Meticulous attention should be given to maintaining adequate pulmonary ventilation. In severe cases of intoxication, peritoneal dialysis, or preferably hemodialysis may be considered. If hypoprothrombinemia occurs due to acetaminophen overdose, vitamin K should be administered intravenously.
If the dose of acetaminophen may have exceeded 140 mg/kg, acetylcysteine should be administered as early as possible. Serum acetaminophen levels should be obtained, since levels four or more hours following ingestion help predict acetaminophen toxicity. Do not await acetaminophen assay results before initiating treatment. Hepatic enzymes should be obtained initially, and repeated at 24-hour intervals.
Methemoglobinemia over 30% should be treated with methylene blue by slow intravenous administration.
Toxic Doses (for adults):
DOSAGE AND ADMINISTRATION
Oral: One table every four hours as needed. Total daily dosage should not exceed 6 tablets.

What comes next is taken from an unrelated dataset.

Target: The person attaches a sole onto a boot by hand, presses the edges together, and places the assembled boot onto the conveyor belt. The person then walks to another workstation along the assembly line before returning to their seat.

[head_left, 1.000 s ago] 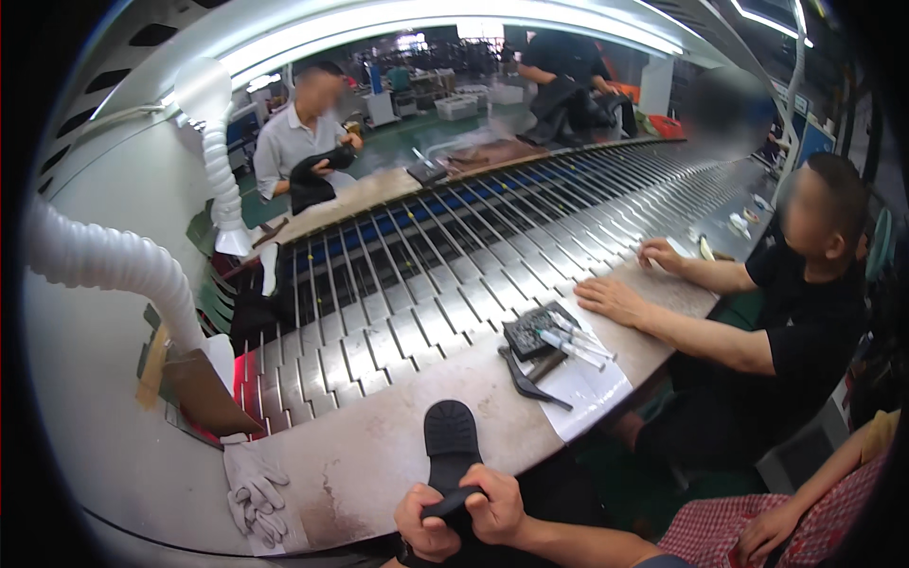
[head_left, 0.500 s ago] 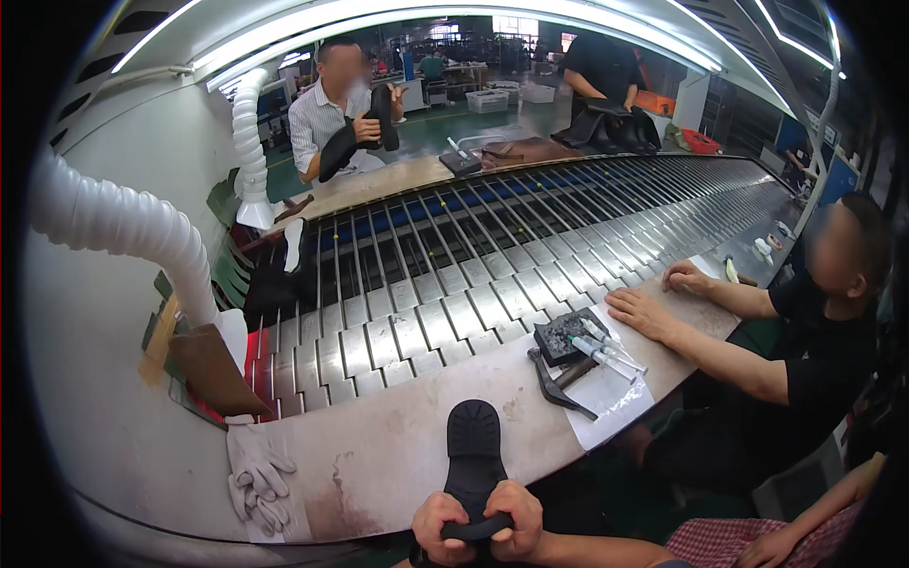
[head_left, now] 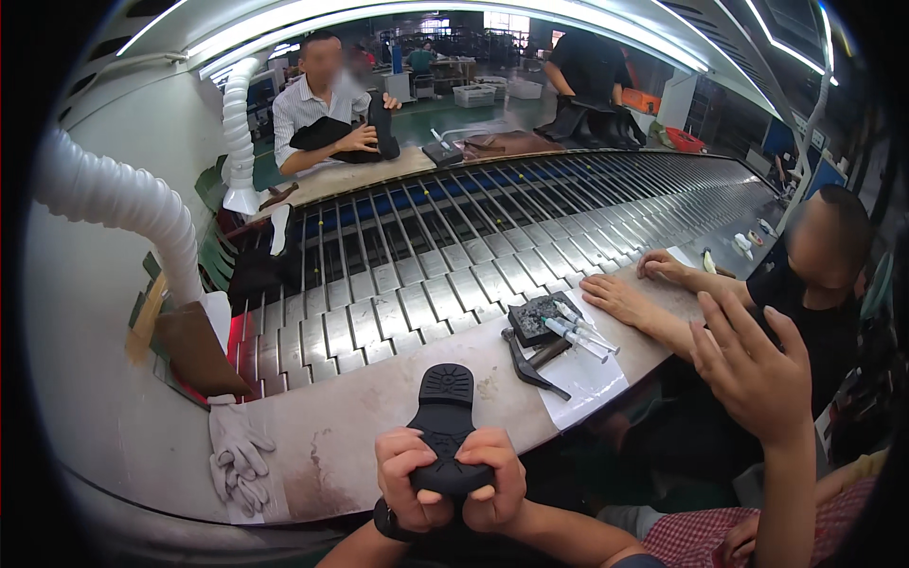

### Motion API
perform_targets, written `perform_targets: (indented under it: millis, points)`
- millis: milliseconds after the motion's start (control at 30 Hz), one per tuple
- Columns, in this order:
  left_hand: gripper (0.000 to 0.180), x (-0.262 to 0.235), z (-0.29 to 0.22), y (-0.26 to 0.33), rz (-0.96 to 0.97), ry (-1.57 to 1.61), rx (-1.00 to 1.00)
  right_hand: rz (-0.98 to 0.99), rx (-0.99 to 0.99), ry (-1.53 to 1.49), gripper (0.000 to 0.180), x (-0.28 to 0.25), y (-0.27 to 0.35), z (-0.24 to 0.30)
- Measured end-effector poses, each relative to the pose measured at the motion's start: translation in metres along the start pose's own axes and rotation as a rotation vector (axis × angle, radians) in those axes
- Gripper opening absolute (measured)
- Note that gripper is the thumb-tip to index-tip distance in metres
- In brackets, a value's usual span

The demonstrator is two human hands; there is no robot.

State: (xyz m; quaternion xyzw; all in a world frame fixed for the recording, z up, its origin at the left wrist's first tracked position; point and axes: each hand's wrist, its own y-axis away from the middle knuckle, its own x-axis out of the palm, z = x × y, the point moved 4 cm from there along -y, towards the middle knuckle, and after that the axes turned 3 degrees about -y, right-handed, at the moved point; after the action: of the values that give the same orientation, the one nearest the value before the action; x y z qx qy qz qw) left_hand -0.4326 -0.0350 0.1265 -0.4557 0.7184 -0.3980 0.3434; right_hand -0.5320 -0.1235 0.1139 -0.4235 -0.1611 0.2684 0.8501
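Both my hands grip a black treaded shoe sole, held over the near edge of the table with its heel end pointing away from me. My left hand wraps round its near left side, and my right hand round the near right side. The thumbs press in from below at the near end. Tread grooves face up toward me; whether an upper is attached underneath is hidden.
White gloves lie on the table's left end. To the right are a hammer, a dark block and several syringes. Beyond runs a metal slatted conveyor. A co-worker's hand is raised at right.
The sole has come up and tilted, its near end now flatter and its tread more visible. A co-worker's hand has risen into view at right. Across the conveyor, another person has lowered a black boot.
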Motion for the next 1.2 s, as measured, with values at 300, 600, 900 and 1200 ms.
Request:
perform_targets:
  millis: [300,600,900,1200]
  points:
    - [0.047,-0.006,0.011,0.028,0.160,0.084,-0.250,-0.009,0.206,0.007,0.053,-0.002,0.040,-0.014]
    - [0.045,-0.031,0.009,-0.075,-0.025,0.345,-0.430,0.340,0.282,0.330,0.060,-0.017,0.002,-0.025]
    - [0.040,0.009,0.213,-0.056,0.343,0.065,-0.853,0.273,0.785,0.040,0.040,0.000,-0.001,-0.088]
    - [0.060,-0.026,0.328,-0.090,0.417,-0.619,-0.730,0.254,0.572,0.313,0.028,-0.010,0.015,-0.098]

Extended and repeated use of this product is not recommended because of the potential for physical dependence.
SEDAPAP® TABLETS (Butalbital and Acetaminophen Tablets) 50 mg/650 mg are supplied in bottles of 100 tablets, NDC 0259-0392-01. Each tablet contains butalbital 50 mg (Warning: May be habit forming) and acetaminophen 650 mg. Tablets are uncoated, white, capsule-shaped and are debossed "MP" score "392" on one side.
Storage: Protect from light and moisture. Store at controlled room temperature, 15° - 30°C (59° - 86°F).
Dispense in a tight, light-resistant container with a child-resistant closure.
CAUTION: Federal law prohibits dispensing without prescription.